▶ Information shown

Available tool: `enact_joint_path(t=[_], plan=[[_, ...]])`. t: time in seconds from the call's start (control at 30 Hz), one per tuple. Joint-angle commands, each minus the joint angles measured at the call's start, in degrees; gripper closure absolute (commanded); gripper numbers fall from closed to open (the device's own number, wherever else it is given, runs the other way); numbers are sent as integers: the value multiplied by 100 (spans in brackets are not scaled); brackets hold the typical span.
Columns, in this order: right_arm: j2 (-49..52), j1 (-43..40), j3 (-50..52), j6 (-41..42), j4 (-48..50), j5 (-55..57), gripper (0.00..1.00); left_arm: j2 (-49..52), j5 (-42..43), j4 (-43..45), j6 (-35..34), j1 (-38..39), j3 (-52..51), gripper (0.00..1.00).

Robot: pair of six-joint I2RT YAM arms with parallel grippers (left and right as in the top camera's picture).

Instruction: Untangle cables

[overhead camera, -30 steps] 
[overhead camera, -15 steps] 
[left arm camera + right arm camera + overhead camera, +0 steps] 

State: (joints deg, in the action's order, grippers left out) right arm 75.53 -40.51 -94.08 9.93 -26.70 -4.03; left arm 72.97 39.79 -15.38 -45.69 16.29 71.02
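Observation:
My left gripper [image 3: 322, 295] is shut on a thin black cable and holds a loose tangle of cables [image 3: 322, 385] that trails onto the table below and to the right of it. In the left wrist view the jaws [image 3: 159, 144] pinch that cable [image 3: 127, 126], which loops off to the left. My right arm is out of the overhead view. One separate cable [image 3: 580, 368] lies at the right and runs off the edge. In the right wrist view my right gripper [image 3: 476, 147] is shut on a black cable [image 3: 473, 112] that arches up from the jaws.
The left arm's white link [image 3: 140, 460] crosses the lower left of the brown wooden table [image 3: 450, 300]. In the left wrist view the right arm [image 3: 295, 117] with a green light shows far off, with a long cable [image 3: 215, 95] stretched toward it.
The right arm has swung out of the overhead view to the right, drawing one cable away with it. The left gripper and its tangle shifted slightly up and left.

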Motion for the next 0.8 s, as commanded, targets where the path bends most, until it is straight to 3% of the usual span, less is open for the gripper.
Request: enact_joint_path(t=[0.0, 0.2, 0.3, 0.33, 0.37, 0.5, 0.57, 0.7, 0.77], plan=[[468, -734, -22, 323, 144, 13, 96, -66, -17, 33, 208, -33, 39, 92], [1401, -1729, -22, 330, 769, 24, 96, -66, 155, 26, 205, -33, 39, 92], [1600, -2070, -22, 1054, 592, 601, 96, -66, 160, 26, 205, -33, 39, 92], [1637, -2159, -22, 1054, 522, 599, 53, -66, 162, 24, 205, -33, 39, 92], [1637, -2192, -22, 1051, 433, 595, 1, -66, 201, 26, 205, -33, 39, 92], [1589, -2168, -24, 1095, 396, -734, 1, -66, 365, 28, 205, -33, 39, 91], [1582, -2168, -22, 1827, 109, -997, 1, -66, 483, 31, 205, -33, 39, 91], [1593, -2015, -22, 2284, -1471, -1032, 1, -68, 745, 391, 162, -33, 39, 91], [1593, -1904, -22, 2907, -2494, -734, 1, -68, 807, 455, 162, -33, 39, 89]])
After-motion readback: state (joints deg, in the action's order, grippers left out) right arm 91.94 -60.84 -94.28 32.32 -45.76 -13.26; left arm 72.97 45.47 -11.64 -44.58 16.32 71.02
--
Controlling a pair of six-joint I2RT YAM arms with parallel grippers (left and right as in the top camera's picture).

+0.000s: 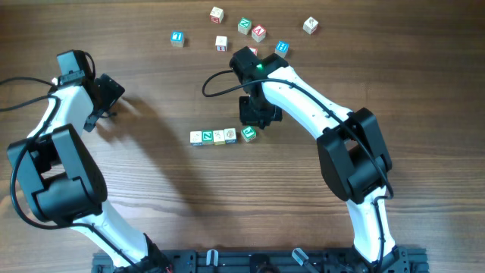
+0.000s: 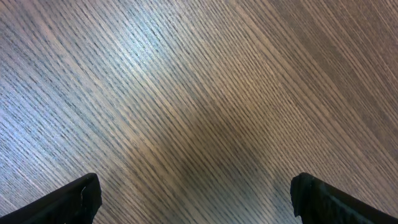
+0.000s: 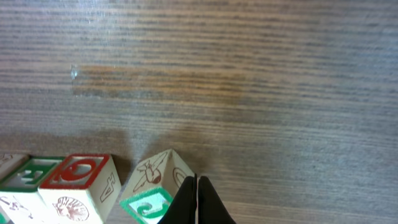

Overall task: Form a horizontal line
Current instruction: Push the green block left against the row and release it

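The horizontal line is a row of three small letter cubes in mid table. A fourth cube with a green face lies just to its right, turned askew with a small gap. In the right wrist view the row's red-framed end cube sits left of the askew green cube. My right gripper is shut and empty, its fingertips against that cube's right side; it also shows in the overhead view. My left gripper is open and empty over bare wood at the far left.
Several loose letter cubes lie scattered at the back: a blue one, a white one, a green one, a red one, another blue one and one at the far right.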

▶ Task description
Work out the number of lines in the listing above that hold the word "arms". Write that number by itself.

▶ Written answer
2